The factors underlying memory performance in learning are shown to be affected by strategic processing and by automatic processing. Strategic processing is under the conscious control and effort of the learner while automatic processing is dependent on the strength of associations between new concepts and known concepts in a given domain. Increases in the subject's knowledge base are discussed in relation to increases in performance when grade school children and a sample of college students were given standard free recall instructions and a categorization strategy, and were inhibited by the use of a repetition strategy. A second experiment with second and fifth grade children varied memory instructions and manipulated the knowledge factor with high- and medium-frequency generated item lists.
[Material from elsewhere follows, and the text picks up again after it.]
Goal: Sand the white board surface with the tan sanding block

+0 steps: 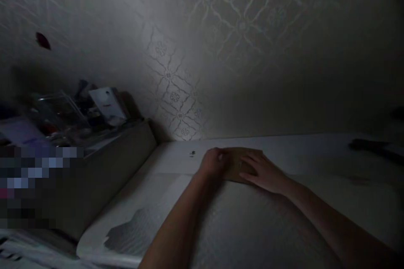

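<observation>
A flat brown piece point(233, 169), like cardboard or thick paper, lies on the white tabletop near the wall. My left hand point(213, 163) is closed at its left end with the fingers curled; the fingertips are partly hidden. On the right side of the piece rests my right hand point(263, 172), its fingers spread over the surface and the thumb apart. The dim light blurs the brown piece's details.
Patterned wallpaper point(243, 25) rises behind the white table point(176, 155). At the left, a grey cabinet point(120, 168) holds a white box point(107, 103) and a clear case point(59, 109). A torn grey patch point(132, 231) marks the table's front left. A dark object point(372, 146) lies far right.
</observation>
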A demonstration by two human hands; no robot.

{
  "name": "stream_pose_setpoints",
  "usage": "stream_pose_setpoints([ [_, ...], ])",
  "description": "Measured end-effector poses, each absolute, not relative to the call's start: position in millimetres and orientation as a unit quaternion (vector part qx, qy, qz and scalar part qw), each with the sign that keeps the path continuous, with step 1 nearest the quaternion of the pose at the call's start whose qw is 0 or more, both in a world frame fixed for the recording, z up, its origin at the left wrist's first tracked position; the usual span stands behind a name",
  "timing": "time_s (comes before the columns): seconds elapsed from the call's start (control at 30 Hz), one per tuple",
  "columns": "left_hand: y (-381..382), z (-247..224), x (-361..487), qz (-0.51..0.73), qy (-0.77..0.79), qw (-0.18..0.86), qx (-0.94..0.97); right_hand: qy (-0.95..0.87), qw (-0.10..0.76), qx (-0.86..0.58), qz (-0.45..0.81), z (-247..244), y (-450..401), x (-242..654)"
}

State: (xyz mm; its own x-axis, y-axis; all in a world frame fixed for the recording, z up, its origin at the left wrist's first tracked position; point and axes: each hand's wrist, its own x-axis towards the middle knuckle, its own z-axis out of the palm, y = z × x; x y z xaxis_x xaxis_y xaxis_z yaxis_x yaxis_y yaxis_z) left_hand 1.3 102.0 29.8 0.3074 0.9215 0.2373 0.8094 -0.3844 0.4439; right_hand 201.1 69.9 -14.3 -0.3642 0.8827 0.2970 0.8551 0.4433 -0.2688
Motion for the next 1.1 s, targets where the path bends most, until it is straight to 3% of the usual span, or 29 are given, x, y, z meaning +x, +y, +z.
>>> stream_pose_setpoints([
  [0.17,93,25,18,0.212,0.431,0.147,0.865,-0.826,0.201,-0.525,0.039,-14,69,201],
  [1.1,91,24,21,0.201,0.474,0.123,0.848,-0.829,0.205,-0.519,0.04,-12,67,200],
])
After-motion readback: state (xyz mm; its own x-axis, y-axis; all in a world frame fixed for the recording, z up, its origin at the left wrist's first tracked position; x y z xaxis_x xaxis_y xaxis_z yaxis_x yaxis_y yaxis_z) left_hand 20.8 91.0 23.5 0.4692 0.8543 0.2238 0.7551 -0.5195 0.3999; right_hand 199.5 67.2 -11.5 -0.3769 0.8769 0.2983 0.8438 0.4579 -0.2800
Performance increases through increased knowledge are shown to be mediated through automatic rather than strategic processing. The interaction of strategies, knowledge and performance are discussed, and automatic processing by children is compared to strategic processing by adults. The relative contributions of the factors are shown to need further distinction. (Author/CM)
Publication Type: Speeches/Meeting Papers; Opinion Papers; Reports - Research
Education Level: N/A
Authoring Institution: N/A
Note: Paper presented at the Annual Meeting of the American Educational Research Association (66th, New York, NY, March 19-23, 1982).